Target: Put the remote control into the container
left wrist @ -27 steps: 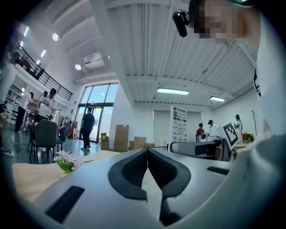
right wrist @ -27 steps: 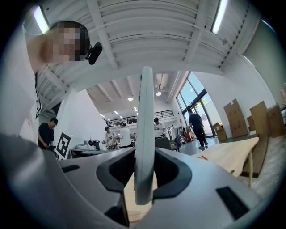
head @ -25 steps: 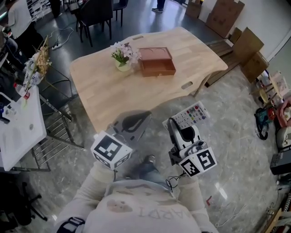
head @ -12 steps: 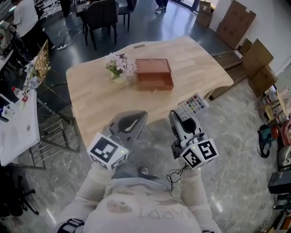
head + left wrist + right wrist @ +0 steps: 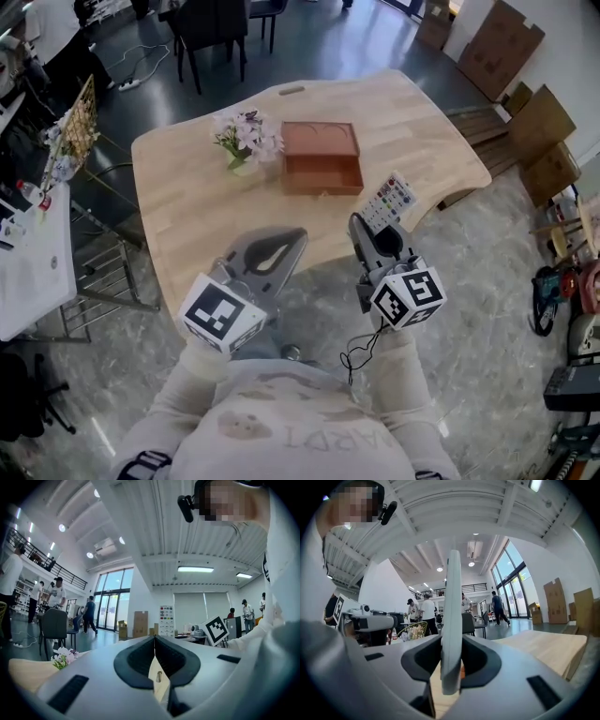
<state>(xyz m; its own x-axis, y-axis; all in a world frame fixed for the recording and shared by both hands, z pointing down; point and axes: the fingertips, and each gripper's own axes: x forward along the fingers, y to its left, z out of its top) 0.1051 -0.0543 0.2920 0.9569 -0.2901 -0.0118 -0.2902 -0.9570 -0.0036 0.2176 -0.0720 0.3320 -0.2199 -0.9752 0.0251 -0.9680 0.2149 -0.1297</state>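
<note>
Far left, the left gripper (image 5: 154, 640) is just along for the ride. Its jaws are pressed together with nothing in them, and it hangs over the floor at the near edge of the table (image 5: 187, 211).

A bit further right and farther back there's a small pot of flowers (image 5: 246, 136) on the table. Just to the right of that is the container (image 5: 323, 175), a brown wooden box that's open on top and looks empty from here.

Then the good part: the remote control (image 5: 388, 200) is up in the air. The right gripper (image 5: 451, 644) has clamped it by its near end. The right gripper view shows it edge-on, with the pads squeezing its front and back faces and most of its length sticking out past the jaws. It sits over the near right edge of the table, near the container but not above it yet.

My guess on handling: it's light, stiff plastic, so no worries about bending or crushing. The smooth back is probably a bit slick, though the button side should grip better. The hold is way down at one end, so the long free part could swing or pivot if it bumps the box wall. A pinch nearer the middle would be steadier, but this should do if it's lowered in flat and gently.
</note>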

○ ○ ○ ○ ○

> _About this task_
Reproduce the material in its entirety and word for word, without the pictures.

> _Solution for this task_
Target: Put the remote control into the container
left wrist @ -27 steps: 
right wrist @ -27 steps: 
head @ -25 steps: 
head @ -12 steps: 
head + left wrist + right wrist @ +0 steps: 
<state>(xyz m; its own x-axis, y-axis; all in a world frame fixed for the recording and shared by both hands, z pointing down; point and axes: the fingertips, and each gripper's own axes: x forward along the fingers, y to its left, z out of its top) 0.1051 -0.0543 0.2920 0.9569 -0.2901 -0.0118 -0.2902 -0.9570 -0.0036 0.2176 -0.0720 0.3320 -0.2199 -0.9752 0.0251 -0.9680 0.2149 -0.1297</state>
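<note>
Far left, the left gripper (image 5: 154, 640) is just along for the ride. Its jaws are pressed together with nothing in them, and it hangs over the floor at the near edge of the table (image 5: 187, 211).

A bit further right and farther back there's a small pot of flowers (image 5: 246, 136) on the table. Just to the right of that is the container (image 5: 323, 175), a brown wooden box that's open on top and looks empty from here.

Then the good part: the remote control (image 5: 388, 200) is up in the air. The right gripper (image 5: 451, 644) has clamped it by its near end. The right gripper view shows it edge-on, with the pads squeezing its front and back faces and most of its length sticking out past the jaws. It sits over the near right edge of the table, near the container but not above it yet.

My guess on handling: it's light, stiff plastic, so no worries about bending or crushing. The smooth back is probably a bit slick, though the button side should grip better. The hold is way down at one end, so the long free part could swing or pivot if it bumps the box wall. A pinch nearer the middle would be steadier, but this should do if it's lowered in flat and gently.
</note>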

The response has been given in full.